■ **What you will do**: Whenever a line below holds the word "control", copy that line.

··· Supplied records ···

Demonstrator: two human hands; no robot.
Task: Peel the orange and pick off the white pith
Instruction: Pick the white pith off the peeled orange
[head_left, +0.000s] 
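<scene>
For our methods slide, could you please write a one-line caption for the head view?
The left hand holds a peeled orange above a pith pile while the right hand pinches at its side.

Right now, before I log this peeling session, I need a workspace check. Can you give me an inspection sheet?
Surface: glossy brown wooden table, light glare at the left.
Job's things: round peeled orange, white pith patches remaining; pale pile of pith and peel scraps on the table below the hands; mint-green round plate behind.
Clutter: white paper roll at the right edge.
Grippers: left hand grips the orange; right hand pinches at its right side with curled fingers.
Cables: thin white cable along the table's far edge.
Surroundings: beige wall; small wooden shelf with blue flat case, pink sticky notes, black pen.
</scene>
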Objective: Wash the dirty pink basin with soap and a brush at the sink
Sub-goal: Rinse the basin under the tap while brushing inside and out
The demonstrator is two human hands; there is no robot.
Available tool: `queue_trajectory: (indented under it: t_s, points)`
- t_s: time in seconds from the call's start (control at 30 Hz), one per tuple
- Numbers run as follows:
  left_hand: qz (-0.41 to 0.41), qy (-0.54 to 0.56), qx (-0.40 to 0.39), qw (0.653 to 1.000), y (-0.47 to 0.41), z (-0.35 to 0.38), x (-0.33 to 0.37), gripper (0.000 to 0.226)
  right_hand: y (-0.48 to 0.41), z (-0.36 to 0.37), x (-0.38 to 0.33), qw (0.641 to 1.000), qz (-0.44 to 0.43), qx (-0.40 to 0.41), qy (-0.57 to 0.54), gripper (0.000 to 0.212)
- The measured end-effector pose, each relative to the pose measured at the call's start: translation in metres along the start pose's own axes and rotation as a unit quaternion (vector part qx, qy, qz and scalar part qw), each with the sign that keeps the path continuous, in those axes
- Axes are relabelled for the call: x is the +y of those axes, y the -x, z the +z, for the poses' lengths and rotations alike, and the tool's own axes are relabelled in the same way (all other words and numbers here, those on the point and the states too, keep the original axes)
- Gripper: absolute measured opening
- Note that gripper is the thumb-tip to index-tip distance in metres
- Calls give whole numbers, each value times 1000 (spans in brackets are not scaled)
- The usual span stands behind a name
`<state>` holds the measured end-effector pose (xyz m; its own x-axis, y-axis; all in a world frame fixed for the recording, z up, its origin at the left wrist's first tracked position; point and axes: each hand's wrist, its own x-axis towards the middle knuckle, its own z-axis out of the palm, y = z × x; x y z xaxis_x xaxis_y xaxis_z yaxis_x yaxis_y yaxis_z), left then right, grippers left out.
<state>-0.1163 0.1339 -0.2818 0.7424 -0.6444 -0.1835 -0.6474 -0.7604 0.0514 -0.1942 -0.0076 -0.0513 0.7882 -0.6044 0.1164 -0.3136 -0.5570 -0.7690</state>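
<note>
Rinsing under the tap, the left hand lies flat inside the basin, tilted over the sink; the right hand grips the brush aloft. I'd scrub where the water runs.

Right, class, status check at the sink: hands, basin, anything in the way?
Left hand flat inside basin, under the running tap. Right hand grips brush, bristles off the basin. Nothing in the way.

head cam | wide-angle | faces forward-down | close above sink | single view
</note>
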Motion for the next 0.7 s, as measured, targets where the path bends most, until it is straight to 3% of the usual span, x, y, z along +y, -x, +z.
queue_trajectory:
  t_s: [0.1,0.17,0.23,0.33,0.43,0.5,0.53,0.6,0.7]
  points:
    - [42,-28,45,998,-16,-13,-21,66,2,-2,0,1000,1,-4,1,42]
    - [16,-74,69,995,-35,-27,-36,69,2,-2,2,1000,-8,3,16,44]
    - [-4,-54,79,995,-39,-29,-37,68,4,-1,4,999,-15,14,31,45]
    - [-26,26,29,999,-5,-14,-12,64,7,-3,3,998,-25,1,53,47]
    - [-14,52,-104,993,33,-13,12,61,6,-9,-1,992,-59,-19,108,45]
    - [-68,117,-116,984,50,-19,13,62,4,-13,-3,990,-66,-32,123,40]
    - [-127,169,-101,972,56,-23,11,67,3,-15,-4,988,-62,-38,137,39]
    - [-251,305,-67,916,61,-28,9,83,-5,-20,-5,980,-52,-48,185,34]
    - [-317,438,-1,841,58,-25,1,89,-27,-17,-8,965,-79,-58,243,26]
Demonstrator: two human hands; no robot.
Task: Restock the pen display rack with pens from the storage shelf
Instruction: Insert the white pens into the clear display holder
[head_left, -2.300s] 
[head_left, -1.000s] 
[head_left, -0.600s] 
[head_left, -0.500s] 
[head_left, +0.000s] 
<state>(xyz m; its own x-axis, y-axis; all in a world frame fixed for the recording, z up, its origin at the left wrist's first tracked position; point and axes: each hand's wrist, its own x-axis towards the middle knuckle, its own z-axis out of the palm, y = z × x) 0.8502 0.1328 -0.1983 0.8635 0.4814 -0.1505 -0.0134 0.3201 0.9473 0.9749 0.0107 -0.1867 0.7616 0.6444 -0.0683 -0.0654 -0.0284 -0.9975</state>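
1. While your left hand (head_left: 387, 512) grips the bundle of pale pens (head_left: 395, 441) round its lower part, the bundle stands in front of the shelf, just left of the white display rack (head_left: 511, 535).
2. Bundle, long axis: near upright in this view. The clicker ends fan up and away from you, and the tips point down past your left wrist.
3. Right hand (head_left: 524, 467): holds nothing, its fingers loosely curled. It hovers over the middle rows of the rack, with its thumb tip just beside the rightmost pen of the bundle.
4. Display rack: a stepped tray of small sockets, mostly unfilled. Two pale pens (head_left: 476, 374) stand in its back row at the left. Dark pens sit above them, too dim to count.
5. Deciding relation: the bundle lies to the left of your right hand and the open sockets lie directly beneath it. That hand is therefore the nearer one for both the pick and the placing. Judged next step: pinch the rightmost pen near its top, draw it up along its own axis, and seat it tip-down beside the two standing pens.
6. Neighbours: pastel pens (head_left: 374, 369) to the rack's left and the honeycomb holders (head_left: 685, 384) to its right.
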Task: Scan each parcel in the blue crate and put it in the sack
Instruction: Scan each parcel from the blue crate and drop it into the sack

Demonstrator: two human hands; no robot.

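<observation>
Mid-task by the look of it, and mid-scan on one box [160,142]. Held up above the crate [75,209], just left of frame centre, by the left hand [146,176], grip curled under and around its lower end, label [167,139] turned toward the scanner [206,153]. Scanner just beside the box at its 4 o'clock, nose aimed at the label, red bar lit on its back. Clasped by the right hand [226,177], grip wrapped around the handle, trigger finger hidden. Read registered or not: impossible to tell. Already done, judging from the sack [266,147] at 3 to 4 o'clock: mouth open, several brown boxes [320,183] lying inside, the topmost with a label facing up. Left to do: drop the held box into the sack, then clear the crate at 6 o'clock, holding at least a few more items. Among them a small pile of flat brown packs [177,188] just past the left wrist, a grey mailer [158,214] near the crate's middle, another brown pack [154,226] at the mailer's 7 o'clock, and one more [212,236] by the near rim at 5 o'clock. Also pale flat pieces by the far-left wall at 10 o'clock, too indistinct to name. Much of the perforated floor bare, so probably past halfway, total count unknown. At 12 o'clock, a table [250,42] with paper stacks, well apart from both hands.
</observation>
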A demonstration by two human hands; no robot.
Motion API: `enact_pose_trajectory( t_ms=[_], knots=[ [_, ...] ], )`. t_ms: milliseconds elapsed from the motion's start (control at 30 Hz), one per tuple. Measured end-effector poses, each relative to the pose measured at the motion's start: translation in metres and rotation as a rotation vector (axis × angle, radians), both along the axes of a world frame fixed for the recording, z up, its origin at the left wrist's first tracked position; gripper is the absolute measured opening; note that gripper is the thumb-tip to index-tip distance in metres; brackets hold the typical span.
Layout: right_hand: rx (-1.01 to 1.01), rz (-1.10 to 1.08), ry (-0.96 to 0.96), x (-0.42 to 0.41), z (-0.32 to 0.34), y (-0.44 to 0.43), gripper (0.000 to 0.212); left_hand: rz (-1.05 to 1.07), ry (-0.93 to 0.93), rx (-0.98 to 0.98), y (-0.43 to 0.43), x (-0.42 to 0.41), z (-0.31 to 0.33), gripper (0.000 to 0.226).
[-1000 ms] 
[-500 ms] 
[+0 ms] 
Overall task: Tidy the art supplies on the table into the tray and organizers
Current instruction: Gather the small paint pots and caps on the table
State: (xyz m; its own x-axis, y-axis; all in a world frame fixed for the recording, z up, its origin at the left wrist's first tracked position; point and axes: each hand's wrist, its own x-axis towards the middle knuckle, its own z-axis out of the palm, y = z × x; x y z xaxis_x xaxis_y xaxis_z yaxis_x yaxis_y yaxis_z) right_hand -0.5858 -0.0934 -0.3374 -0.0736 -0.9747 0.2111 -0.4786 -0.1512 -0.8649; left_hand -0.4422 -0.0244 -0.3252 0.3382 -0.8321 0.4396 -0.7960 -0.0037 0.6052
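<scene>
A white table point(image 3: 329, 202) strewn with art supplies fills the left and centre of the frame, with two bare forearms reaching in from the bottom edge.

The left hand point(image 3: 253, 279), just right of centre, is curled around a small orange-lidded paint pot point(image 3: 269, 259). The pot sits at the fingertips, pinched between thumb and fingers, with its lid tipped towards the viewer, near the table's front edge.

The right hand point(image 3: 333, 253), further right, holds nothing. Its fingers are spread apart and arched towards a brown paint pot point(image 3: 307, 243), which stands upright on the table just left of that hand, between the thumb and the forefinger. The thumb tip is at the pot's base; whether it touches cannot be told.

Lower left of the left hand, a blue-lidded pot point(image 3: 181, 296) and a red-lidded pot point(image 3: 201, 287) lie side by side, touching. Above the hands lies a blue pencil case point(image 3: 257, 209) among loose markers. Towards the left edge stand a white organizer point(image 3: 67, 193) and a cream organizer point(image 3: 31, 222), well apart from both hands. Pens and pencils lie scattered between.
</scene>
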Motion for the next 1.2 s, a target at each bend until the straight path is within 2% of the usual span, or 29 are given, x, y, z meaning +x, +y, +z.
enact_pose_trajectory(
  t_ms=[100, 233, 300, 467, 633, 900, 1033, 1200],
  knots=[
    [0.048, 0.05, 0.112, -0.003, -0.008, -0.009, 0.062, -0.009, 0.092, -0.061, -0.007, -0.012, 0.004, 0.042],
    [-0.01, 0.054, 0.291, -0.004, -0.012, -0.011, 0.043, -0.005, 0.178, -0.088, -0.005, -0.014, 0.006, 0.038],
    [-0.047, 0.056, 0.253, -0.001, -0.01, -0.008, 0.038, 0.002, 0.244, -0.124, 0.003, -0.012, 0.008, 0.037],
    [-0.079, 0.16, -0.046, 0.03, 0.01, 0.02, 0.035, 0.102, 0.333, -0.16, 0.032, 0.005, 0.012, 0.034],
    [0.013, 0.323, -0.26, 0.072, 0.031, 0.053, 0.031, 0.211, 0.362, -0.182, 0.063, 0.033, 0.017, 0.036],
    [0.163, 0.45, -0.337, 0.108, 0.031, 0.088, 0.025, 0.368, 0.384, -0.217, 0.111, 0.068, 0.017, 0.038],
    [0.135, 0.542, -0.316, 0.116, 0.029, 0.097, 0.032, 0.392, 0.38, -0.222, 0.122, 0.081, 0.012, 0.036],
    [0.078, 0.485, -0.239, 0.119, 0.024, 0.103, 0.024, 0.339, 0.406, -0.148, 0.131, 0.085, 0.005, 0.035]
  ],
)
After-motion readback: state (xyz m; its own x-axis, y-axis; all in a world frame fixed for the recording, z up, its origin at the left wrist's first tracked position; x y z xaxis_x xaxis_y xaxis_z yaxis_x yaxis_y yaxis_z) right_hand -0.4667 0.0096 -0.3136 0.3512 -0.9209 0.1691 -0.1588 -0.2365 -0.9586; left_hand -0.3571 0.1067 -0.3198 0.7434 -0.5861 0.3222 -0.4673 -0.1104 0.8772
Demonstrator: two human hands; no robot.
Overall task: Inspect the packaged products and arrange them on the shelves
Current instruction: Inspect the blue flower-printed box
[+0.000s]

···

■ **Result of the exercise**:
- t_s: time in seconds from the call's start (control at 30 Hz), one per tuple
Motion API: `enact_pose_trajectory( t_ms=[_], knots=[ [_, ...] ], )`. t_ms: milliseconds elapsed from the motion's start (control at 30 Hz), one per tuple. Measured end-effector poses, each relative to the pose measured at the motion's start: translation in metres and rotation as a rotation vector (axis × angle, radians), both along the axes of a world frame fixed for the recording, z up, its origin at the left wrist's first tracked position; gripper is the absolute measured opening; note that gripper is the thumb-tip to index-tip distance in metres; brackets hold the typical span.

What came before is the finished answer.